Hydrothermal synthesis of molybdenum disulfide (MoS2) with varying S/Mo precursor ratios results in nanoparticle
formation
with the 2H-crystallographic phase, alongside a significant content
of molybdenum reduced oxide (MoO3–x
), as confirmed by Raman and X-ray photoelectron spectroscopy (XPS)
measurements. Three distinct paramagnetic defect centers are identified
by low-temperature electron paramagnetic resonance (EPR) measurements,
with the spins localized around sulfur vacancy centers offering the
strongest signal. Oxygen vacancies present in the MoO3–x
offer the longest spin dephasing time (7.19 μs),
whereas the spins localized in Mo-antisites show the fastest spin
dephasing. Temperature-dependent resistivity measurements disclose
a transition from three-dimensional variable range hopping (3D-VRH)

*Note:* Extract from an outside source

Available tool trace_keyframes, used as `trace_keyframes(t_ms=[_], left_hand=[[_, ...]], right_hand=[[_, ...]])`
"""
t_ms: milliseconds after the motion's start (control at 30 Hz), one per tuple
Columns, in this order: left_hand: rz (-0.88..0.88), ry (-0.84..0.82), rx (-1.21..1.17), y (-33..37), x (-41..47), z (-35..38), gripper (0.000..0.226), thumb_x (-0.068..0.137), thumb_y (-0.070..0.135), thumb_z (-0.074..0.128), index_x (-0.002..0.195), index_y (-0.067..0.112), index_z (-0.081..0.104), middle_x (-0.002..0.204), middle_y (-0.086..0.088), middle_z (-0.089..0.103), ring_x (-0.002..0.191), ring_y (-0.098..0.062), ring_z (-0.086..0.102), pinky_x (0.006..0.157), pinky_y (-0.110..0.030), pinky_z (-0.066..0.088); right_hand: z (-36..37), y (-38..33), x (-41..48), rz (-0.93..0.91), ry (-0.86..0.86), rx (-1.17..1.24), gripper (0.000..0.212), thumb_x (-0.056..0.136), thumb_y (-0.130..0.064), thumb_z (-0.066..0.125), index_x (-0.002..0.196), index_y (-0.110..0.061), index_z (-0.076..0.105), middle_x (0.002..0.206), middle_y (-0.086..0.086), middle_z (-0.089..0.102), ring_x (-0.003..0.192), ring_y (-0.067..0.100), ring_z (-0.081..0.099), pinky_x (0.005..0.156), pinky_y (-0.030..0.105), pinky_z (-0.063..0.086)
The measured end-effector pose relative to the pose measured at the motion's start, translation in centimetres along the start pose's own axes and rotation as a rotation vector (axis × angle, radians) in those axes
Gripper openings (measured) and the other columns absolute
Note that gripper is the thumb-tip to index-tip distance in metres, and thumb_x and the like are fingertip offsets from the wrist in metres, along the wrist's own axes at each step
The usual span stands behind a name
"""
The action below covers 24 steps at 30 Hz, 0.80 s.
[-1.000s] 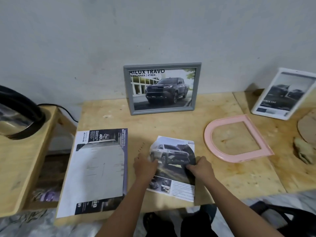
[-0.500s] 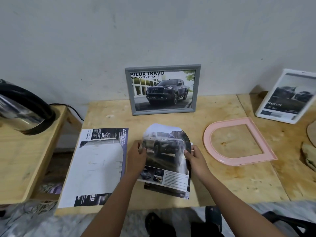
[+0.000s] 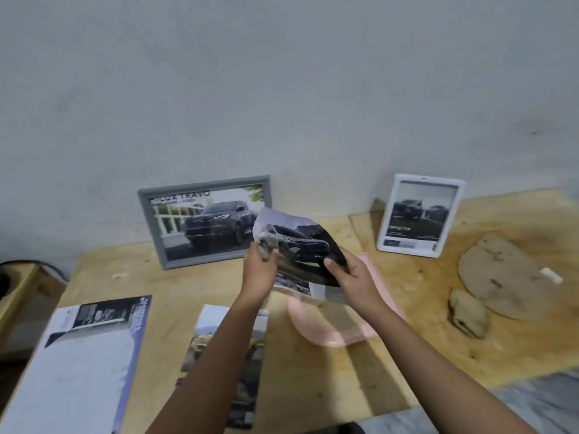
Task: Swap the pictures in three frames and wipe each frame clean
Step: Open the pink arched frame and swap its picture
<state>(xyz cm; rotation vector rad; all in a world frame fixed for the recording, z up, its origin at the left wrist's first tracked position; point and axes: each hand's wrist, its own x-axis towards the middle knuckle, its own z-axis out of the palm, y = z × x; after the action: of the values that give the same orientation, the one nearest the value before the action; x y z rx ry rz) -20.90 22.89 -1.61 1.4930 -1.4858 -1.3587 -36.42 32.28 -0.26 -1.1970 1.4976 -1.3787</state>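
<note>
Both hands hold a curled car picture in the air above the table. My left hand pinches its left edge and my right hand grips its right edge. Under them a pink arched frame lies flat, partly hidden. A grey frame with a dark truck picture leans on the wall. At the back right stands a white frame with another car picture. Another car picture lies on the table beneath my left arm.
A large printed sheet lies at the table's front left. An arched brown backing board and a crumpled beige cloth lie at the right. A lower side table stands to the left.
Both hands lifted the car picture off the table and carried it up and to the right, over the pink frame. Another picture that lay under it now shows. The camera turned right.
</note>
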Motion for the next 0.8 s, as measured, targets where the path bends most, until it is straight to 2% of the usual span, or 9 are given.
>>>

to thermally activated transport (TAT), where the transition temperature
(T
tr) correlates with the MoO3–x
content and the activation energy of TAT transport
correlates to the sample morphology. Energy associated with the 3D-VRH
transport, on the other hand, can be correlated with the degree of
disorderedness of the samples. Annealing in an inert environment is
found to improve the sample crystallinity and enhance the threshold
energies of charge transport and homogeneity of the paramagnetic sites.